Third party integration via API

We have engaged with a third party marketing automation platform.  To get the most from this we would like it and Sugar to talk to each other via an API. 

Do we need to purchase a full Sugar licence to enable this communication or can it be done using a dedicated API user, if so can anyone advise how this is accomplished?



  • Sugar UI and API allows to access Sugar business logic on behalf of the authorized user - according to that user license type. Therefore, it's up to you to deside wether interaction should be performed on behalf of the user configuted for integration only, Admin or another named user

    AFAIK, to avoid issues of user concurrent access via different interfaces (UI, API) , developers use platform parameter during user oauth2 authorization via API.

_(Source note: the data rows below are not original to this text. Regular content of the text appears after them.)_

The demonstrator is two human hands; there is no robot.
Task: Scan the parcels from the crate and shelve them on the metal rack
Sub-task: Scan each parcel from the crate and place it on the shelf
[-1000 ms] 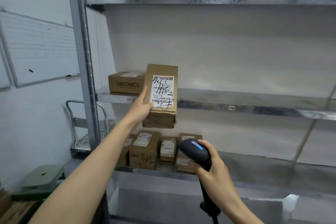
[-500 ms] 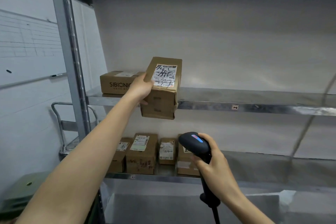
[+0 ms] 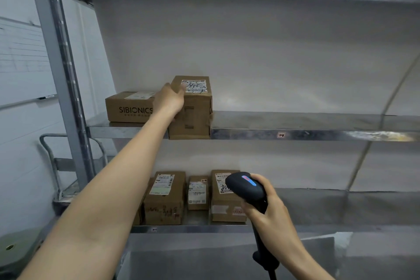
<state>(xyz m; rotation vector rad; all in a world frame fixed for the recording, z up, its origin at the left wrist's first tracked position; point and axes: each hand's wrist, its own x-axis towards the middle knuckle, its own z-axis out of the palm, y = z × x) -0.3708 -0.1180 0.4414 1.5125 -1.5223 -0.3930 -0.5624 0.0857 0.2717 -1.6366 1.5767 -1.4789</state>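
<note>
Judging by the metal rack, shelving is well along: the SIBIONICS box sits on the middle shelf, four parcels stand below, and the left hand grips a labelled parcel at that shelf's front edge, not visibly seated. The right hand clasps the barcode scanner; the crate lies out of view, so the remaining count is unknown.

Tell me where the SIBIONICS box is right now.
In the head view, the SIBIONICS box sits at the left end of the middle shelf, beside the parcel under the left hand.
</note>
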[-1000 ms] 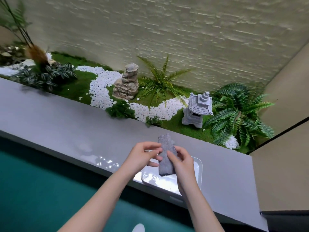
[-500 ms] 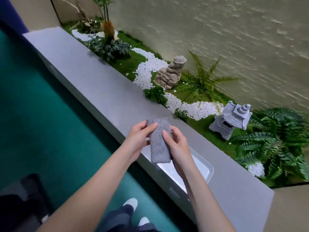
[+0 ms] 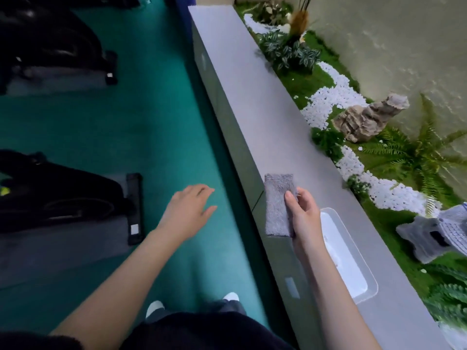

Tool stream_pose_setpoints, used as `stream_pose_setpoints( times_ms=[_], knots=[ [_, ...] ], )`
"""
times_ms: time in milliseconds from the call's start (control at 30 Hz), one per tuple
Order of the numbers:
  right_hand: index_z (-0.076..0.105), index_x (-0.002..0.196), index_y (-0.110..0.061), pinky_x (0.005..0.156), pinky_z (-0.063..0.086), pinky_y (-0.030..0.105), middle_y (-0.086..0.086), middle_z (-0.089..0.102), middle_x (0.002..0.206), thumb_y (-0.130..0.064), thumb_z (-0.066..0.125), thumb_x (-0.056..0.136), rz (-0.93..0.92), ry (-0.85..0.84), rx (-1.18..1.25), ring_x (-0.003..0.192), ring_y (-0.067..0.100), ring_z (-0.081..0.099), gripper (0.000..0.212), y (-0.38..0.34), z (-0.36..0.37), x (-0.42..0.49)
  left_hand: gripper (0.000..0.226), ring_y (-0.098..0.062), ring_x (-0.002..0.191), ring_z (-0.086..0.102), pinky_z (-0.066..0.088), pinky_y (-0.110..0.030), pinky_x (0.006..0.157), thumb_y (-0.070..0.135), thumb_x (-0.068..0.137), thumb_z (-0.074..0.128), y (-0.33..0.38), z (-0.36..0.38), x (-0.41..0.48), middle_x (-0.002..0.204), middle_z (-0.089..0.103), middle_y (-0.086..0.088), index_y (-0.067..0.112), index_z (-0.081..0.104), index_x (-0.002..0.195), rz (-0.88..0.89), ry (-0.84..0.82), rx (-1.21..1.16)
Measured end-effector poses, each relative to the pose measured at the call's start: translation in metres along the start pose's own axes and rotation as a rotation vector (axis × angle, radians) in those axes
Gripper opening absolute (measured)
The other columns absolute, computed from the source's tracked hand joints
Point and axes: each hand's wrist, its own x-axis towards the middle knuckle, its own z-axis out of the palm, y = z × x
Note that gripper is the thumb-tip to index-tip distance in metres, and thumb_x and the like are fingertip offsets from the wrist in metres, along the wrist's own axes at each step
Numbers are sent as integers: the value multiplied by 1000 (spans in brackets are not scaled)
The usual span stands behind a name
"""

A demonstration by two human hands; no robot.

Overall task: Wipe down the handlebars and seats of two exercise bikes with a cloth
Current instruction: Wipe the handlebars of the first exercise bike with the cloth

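Half a second ago both hands pinched the cloth; now the left hand (image 3: 188, 210) has let go and hangs with fingers spread apart over the teal floor (image 3: 156, 127). At far left, two dark exercise bike bases (image 3: 60, 198) have come into view, one near, one farther. The folded grey cloth (image 3: 278, 203) is clamped by the right hand (image 3: 305, 218) alone, thumb on top, above the near edge of the grey ledge (image 3: 252, 97). A white tray (image 3: 353, 269) sits on the ledge just right of that hand. Farther right: white pebbles (image 3: 328, 102), ferns (image 3: 424, 157), a rock ornament (image 3: 366, 120) and a stone lantern (image 3: 434, 236).
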Motion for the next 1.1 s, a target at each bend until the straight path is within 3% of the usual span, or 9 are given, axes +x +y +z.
stream_pose_setpoints(
  times_ms=[100,367,667,767,1000,1100],
  knots=[
    [62,85,-22,89,45,53,9,65,94,-12,56,94,29,-27,18,90,25,57,15,3,31,-14,52,-18,133,34,29,-36,106,43,95,43,-48,-5,-45,144,39,1,17,38,140,-110,1,73],
    [60,83,-22,62,50,20,-8,66,79,-14,56,93,27,-277,-33,71,5,61,14,22,192,-90,52,-18,136,32,28,-36,107,43,95,42,-170,-28,-177,147,38,-1,16,39,140,-358,61,64],
    [59,88,-15,65,52,25,-2,66,84,-12,55,94,128,-473,-61,72,10,64,8,41,338,-186,57,-20,137,30,23,-38,109,48,94,41,-291,-47,-306,149,36,-2,17,37,142,-622,177,62],
    [57,89,-13,77,51,36,4,63,92,-12,55,94,139,-493,-86,82,16,61,6,36,367,-203,60,-25,136,32,25,-43,108,49,92,44,-320,-54,-336,148,37,-5,15,38,141,-699,218,54],
    [56,86,-14,78,48,35,1,62,87,-10,54,94,122,-507,-112,80,15,58,10,22,436,-212,65,-27,139,27,21,-47,111,53,92,41,-367,-65,-355,151,32,-7,15,34,143,-739,199,67],
    [58,88,-15,87,48,42,4,62,95,-11,55,94,132,-517,-114,91,20,58,7,23,467,-206,67,-24,142,22,16,-48,114,57,91,37,-387,-68,-349,153,27,-4,17,30,145,-730,190,70]
  ],
)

    Do you intend to develop integration from the scratch? 

    Best Regards,
    Dmytro Chupylka
    We make work in Sugar CRM system faster, more convenient and efficient

  • It is up to you if you want an different user that connects to the api or that you solve it using a different platform and oauth2 keys. Personally I would use a different user. This way if the connection / integration is ended you can simply revoke the credentials of that user. On top of that when the integration creates/updates data in your sugar environment and you are using a known user you don't know that the change was made by that integration or by the user him/her self. 

    As Dmytro asked, are you going to develop the integration yourself? 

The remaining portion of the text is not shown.